Dans le domaine de l'électricité, il n'est pas concevable de s'en remettre à l'étranger – sauf peut-être pour une petite principauté. Le pays d'Europe le plus dépendant en la matière, l'Italie, importe 15 % de sa consommation, ce qui est énorme. C'est un produit tellement stratégique – il suffit de songer aux conséquences d'une coupure de courant – que sa production doit être largement nationale, ce qui n'exclut pas les échanges transfrontaliers. Le secours mutuel existe depuis toujours. En 2006, le réseau allemand n'a pas anticipé une surcharge en raison d'un problème technique et c'est la France qui a sauvé l'Europe du black-out, grâce notamment au barrage de Grand'Maison. Rien n'interdit donc la solidarité, mais, s'agissant d'un produit stratégique et impossible à stocker, l'État ne peut s'en remettre à l'étranger.

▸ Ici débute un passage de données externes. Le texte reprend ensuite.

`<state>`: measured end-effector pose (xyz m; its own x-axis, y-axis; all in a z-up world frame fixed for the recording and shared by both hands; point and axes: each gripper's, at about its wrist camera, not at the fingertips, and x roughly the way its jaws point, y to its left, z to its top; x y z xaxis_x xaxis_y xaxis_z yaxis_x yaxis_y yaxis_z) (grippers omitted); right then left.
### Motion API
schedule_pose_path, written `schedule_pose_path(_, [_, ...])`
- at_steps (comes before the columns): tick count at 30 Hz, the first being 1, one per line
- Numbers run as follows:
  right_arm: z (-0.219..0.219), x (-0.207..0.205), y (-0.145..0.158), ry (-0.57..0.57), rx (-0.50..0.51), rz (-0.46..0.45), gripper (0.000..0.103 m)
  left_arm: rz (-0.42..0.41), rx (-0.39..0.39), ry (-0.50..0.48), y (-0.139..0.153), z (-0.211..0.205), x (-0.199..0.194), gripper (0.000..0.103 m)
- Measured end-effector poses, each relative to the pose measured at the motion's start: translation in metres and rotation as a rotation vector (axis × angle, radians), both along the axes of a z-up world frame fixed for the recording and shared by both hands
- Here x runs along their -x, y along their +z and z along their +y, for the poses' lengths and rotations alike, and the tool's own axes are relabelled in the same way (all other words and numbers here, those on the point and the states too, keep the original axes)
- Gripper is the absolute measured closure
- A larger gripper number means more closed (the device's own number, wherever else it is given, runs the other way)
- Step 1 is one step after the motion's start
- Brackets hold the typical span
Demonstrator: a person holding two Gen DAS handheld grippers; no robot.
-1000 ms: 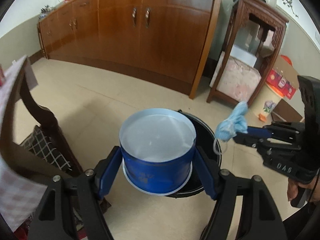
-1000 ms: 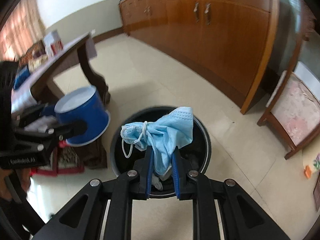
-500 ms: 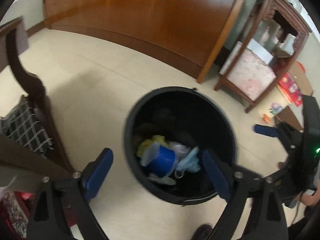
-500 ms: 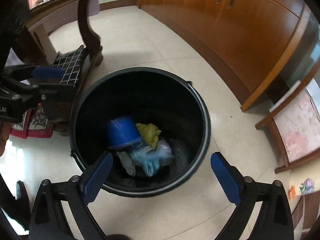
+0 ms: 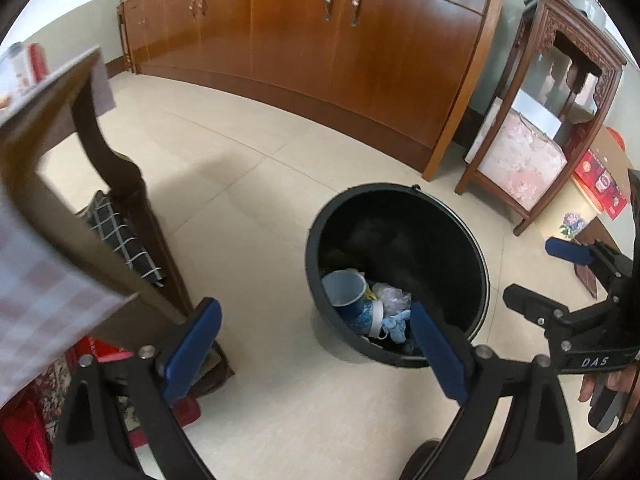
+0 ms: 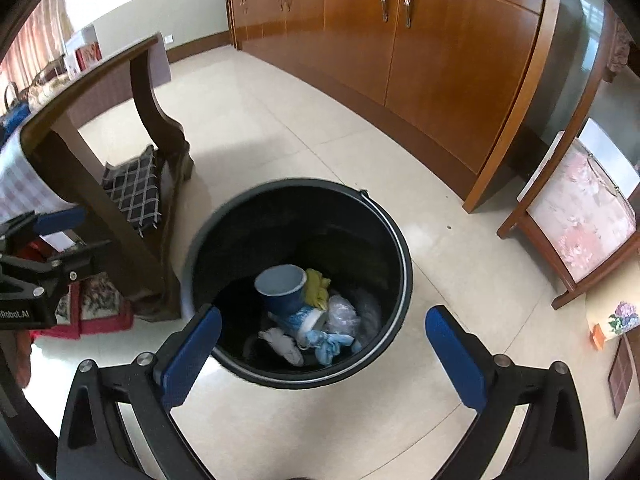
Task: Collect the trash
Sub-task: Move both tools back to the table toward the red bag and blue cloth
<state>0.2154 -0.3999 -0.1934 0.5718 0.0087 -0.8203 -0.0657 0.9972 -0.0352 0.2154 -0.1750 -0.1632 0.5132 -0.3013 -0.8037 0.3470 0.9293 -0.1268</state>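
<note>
Over the bin: both grippers empty, drop step looks done.

Down in the black bin [image 6: 402, 280] lie a blue cup [image 6: 286, 292] on its side, a blue mask [image 6: 332, 342], yellow and clear scraps beside them, all touching in one heap at the bottom. Left gripper [image 5: 316, 350] hangs beside the bin's near rim, its jaws opening with nothing between them; right gripper [image 6: 324, 354] hangs above the bin's near rim, jaws also opening and empty. My read is that the release into the bin is finished for this pair of items. Next move calls for lifting both grippers clear of the rim and turning toward the table [image 5: 60, 128] on the left to look for more trash; whether any remains there is hidden from these views.
</note>
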Motion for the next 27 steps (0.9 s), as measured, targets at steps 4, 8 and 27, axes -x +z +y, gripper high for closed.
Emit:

Même dans le domaine du pétrole, l'État a été prudent. Les lois douanière et pétrolière de 1928 étaient basées sur l'idée que l'État accordait des concessions aux compagnies étrangères, mais sous certaines conditions, notamment la participation de sociétés françaises au raffinage et au transport du pétrole. Il n'était pas question de s'en remettre totalement au marché.
Les interconnexions entre pays européens démontrent que l'Europe de l'électricité et l'Europe du gaz existent. La solidarité joue, en dépit de choix nationaux assez différents. Dans certaines circonstances, les divergences sont fortes : le débat sur l'introduction du nucléaire dans la taxonomie européenne en est un révélateur – dire que les Allemands ne nous ont pas aidés est une litote.
Les choix ne relèvent pas du nationalisme, mais sont bel et bien nationaux. La Pologne envisage de se doter d'électricité nucléaire, et n'a pas choisi pour ce faire l'entreprise européenne qui construit des centrales nucléaires, mais Westinghouse. Chacun est libre de ses choix. En dépit de l'Europe et des annonces, les politiques de l'énergie demeurent fondamentalement nationales.
Sur les énergies renouvelables, il y a eu un consensus. Les aides qui leur sont accordées sont une exception au principe de la concurrence : il s'agissait de les développer sans attendre qu'elles soient compétitives. Au demeurant, toutes les sources d'énergie ont été aidées dans leur histoire, du charbon à l'électricité en passant par le pétrole. Les États ont donc investi dans le développement des énergies renouvelables, notamment l'Allemagne, qui a opté pour des prix garantis très élevés pour aller très vite, et la France dans une moindre mesure. Cette exception au marché est justifiée par la volonté de décarboner le mix énergétique.
Quant à la place des énergies renouvelables et du nucléaire, c'est un choix politique. En France, le consensus très fort en faveur du nucléaire s'était un peu atténué, avant de se renforcer sous l'effet de la crise actuelle. L'électricité ne doit pas seulement être décarbonée, elle doit aussi être pilotable. Les énergies renouvelables ne le sont pas, faute de pouvoir les stocker à grande échelle. Des projets de stockage par hydrogène existent, mais pour l'instant les rendements sont insuffisants – d'autant plus avec les prix actuels de l'électricité puisqu'il faut une électrolyse de l'eau.